En ce temps-là, Jésus disait à ses disciples : « Comme le Père m’a aimé, moi aussi je vous ai aimés. Demeurez dans mon amour.
Si vous gardez mes commandements, vous demeurerez dans mon amour, comme moi, j’ai gardé les commandements de mon Père, et je demeure dans son amour.
Je vous ai dit cela pour que ma joie soit en vous, et que votre joie soit parfaite. »
Jean 15, 9-11
Extrait de la Traduction Liturgique de la Bible – © AELF, Paris
Remarquons-nous encore, de nos jours, le “si” qui introduit le verset cité en titre ?
“Si vous gardez mes commandements, vous demeurerez dans mon amour, comme moi, j’ai gardé les commandements de mon Père, et je demeure dans son amour.“
Si vous gardez mes commandements !
Nous ne sommes pas – ou plutôt plus – trop habitués à ce que Jésus semble mettre des conditions à son amour et à sa grâce. Récemment, je soulignais sur les réseaux sociaux les exigences de Jésus à notre égard et les souffrances que nous avons à endurer à sa suite. Une commentatrice répondit par ces seuls mots : “Sola gratia”. Deux mots qui visaient à annihiler poliment et théologiquement mon témoignage.
Je ne veux aucunement entrer ici dans une controverse théologique qui n’a déjà que trop duré et qui oppose traditionnellement défenseurs des œuvres de charité et tenants de la grâce seule de Dieu pour notre salut. Pourquoi fouiller toujours dans les Epîtres pour trouver une réponse claire à ce dilemme ? Jésus n’est-il pas plus qualifié que Pierre, Paul ou Jacques pour nous révéler si nous sommes, oui ou non, tenus de participer personnellement à notre perspective de salut ?
Or Jésus pose bel et bien une condition ici : Si vous gardez mes commandements, vous demeurerez dans mon amour.
Si vous gardez mes commandements !
Depuis de longues années, je suis régulièrement contestée quand je parle de jugement, de justice de Dieu autant que de miséricorde, et que j’avance que les grands criminels ne seront pas nécessairement “les plus grands saints”, comme je l’ai entendu un jour dans la bouche du prédicateur vedette Michel-Marie Zanotti-Sorkine… D’où vient donc cette obsession d’une frange de l’Eglise de faire du péché le sine qua non de la grâce et de l’accès possible à la sainteté ? N’est-ce pas plutôt que ce gouvernement exclusivement masculin de l’Eglise veut masquer et auto-absoudre ses propres crimes pour faire croire aux fidèles que “Dieu pardonne tout, absolument tout” ? (Pape François).

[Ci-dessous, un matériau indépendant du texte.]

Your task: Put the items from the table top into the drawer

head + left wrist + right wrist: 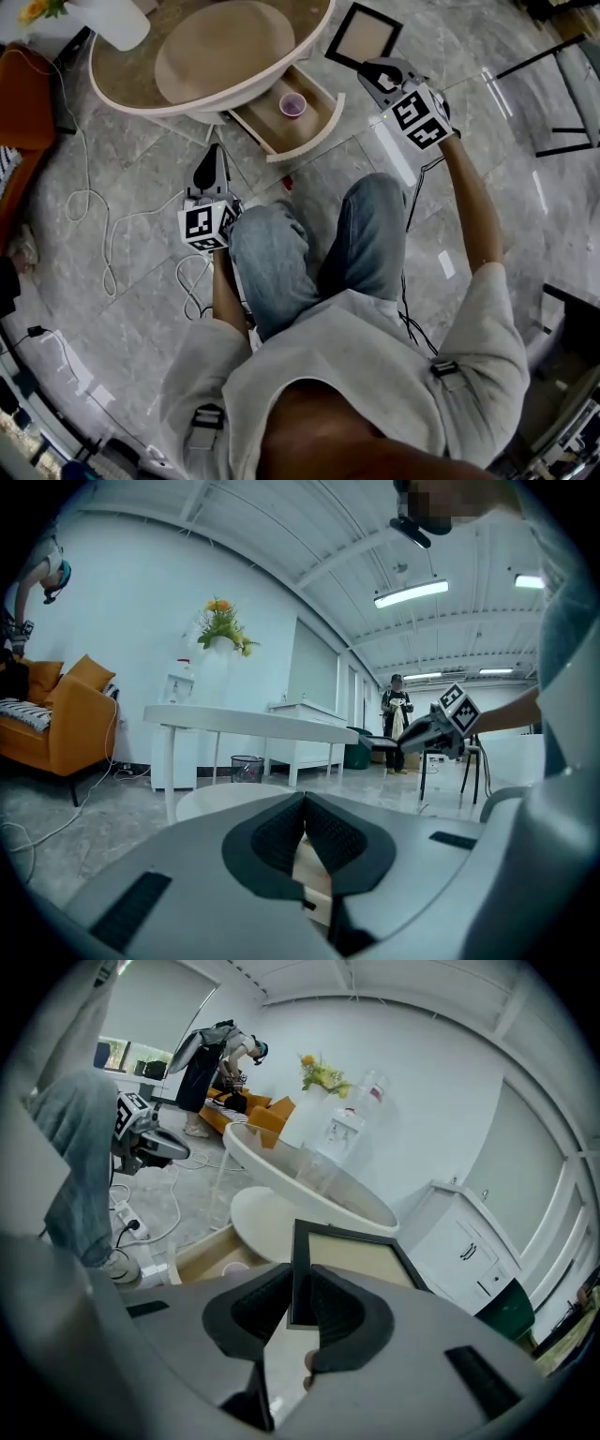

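Observation:
My right gripper (362, 66) is shut on the edge of a black picture frame (364, 36) with a beige inside and holds it in the air to the right of the round table (187, 101). In the right gripper view the frame (361, 1260) stands upright between the pads (337, 1312). Below it the table's wooden drawer (309, 139) is pulled open, with a small pink cup (292, 105) inside. My left gripper (212, 155) hangs low over the floor, left of the drawer, pointing at the table. Its jaws (302, 808) are shut on nothing.
An orange sofa (23, 103) stands at the left, and cables (94, 202) trail over the grey floor. A white vase (112, 23) sits on the tabletop's far left. Black chair legs (562, 94) stand at the right. My knees (319, 244) are just below the drawer.

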### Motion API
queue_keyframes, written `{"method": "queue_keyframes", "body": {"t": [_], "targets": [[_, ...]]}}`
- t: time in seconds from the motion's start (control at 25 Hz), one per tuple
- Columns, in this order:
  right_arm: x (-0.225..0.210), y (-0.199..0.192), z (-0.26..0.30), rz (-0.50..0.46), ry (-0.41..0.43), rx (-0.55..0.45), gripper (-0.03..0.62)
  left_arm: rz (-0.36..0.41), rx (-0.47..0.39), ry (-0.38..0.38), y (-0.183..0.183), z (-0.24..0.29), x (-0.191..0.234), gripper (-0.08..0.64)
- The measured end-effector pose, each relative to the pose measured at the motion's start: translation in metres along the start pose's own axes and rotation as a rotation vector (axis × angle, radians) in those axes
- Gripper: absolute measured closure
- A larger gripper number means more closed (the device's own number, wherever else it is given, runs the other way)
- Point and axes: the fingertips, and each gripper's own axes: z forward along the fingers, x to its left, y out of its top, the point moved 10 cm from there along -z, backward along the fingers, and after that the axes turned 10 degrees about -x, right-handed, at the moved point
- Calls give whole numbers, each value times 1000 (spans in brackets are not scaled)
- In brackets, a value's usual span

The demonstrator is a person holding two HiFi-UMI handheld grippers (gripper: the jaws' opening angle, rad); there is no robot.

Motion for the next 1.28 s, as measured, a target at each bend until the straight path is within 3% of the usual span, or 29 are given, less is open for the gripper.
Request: {"method": "queue_keyframes", "body": {"t": [0.32,0.72,1.28], "targets": [[61,-45,34,38,161,89,508,3,19,34,-7,-14,8,545],[116,-75,53,-40,382,248,508,-22,21,43,-16,-17,8,545],[141,-96,89,-37,519,386,508,-31,24,78,-22,-19,18,545]]}}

Loin de moins l’idée de minorer voire de nier la miséricorde divine. J’en ai bénéficié comme tout un chacun. Mais je dis et je maintiens qu’il y a un gouffre entre ma grand-mère paternelle ou sa fille, ma tante, femmes d’une piété irréprochable tout au long de leurs vies respectives, ne mentant jamais, ne prononçant jamais de paroles blessantes, dévouées dans le service sans limite et pleines d’amour pour tout un chacun autour d’elles, et les tueurs en série qui défraient nos chroniques ou les dictateurs qui déclenchent par orgueil et volonté de conquête des guerres ravageuses.

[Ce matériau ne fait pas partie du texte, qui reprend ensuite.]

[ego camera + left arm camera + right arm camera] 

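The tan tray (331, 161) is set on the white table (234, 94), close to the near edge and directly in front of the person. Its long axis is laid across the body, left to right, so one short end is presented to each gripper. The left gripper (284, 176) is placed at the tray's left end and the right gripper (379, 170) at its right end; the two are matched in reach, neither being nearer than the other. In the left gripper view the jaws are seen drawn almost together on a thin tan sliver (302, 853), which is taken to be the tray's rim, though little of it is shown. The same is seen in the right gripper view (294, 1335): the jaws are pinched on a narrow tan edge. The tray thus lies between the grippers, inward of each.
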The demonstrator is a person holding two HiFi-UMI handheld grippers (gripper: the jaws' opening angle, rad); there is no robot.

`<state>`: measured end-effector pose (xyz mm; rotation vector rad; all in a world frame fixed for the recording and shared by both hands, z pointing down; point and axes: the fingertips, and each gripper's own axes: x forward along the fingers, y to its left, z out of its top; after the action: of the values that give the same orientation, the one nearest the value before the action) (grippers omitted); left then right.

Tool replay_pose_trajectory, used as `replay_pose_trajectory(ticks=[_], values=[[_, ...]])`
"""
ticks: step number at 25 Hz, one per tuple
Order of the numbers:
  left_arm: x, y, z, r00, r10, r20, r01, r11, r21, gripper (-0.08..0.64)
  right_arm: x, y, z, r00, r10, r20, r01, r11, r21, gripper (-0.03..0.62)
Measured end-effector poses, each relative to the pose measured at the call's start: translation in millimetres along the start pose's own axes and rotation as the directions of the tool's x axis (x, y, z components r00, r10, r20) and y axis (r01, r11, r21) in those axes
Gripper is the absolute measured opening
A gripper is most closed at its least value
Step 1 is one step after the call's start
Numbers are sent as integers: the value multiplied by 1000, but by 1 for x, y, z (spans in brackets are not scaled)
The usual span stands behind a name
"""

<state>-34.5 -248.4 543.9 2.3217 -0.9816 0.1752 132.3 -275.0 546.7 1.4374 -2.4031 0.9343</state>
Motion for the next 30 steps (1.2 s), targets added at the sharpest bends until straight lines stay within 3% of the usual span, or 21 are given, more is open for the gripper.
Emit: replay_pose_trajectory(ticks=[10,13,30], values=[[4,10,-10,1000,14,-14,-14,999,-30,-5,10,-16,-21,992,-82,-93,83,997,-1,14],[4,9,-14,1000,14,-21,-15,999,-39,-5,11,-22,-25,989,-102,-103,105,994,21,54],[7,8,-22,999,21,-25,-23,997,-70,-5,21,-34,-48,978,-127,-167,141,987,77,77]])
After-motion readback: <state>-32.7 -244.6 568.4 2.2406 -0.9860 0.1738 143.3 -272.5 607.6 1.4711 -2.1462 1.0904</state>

Si vous gardez mes commandements, vous demeurerez dans mon amour.
On dit très souvent de nos jours : “Dieu n’aime pas le péché, mais il aime le pécheur”. Certes. J’ajouterais pour ma part : “le pécheur qui se convertit authentiquement et qui fait amende honorable”. Mais comment faire, en outre, amende honorable quand la fillette violée et assassinée ne reviendra jamais à la vie, quand le soldat ou le civil ukrainien sont morts pour toujours ?
Parce que j’aime plus que tout dans ma vie le Christ Jésus, que je m’efforce autant que je peux de demeurer dans ses commandements, qu’il m’offre la grâce de me convier à une intimité profonde avec Lui, je sais un peu désormais ce qu’il aime et ce qu’il désapprouve. Il me l’a déjà assez fait sentir en ma propre personne, et j’en parle par expérience et non par savoir théologique. Et donc, je réitère mes propos : pour demeurer dans son amour, oui, il faut garder ses commandements. Comme lui-même a gardé ceux de son Père, s’il est toutefois possible en notre faible nature humaine de l’imiter un tant soit peu. Mais Jésus ne déborde pas d’amour mièvre et de miséricorde dégoulinante pour qui fait le mal sciemment et sans aucun repentir. Cessons de nier toutes les pages d’Evangile dans lesquelles il se montre absolument clair sur la perspective d’un jugement final, et sur sa Parole – c’est-à-dire ses commandements – qui nous jugera tous le moment venu, que ce soit à celui de notre mort ou de son propre retour en gloire.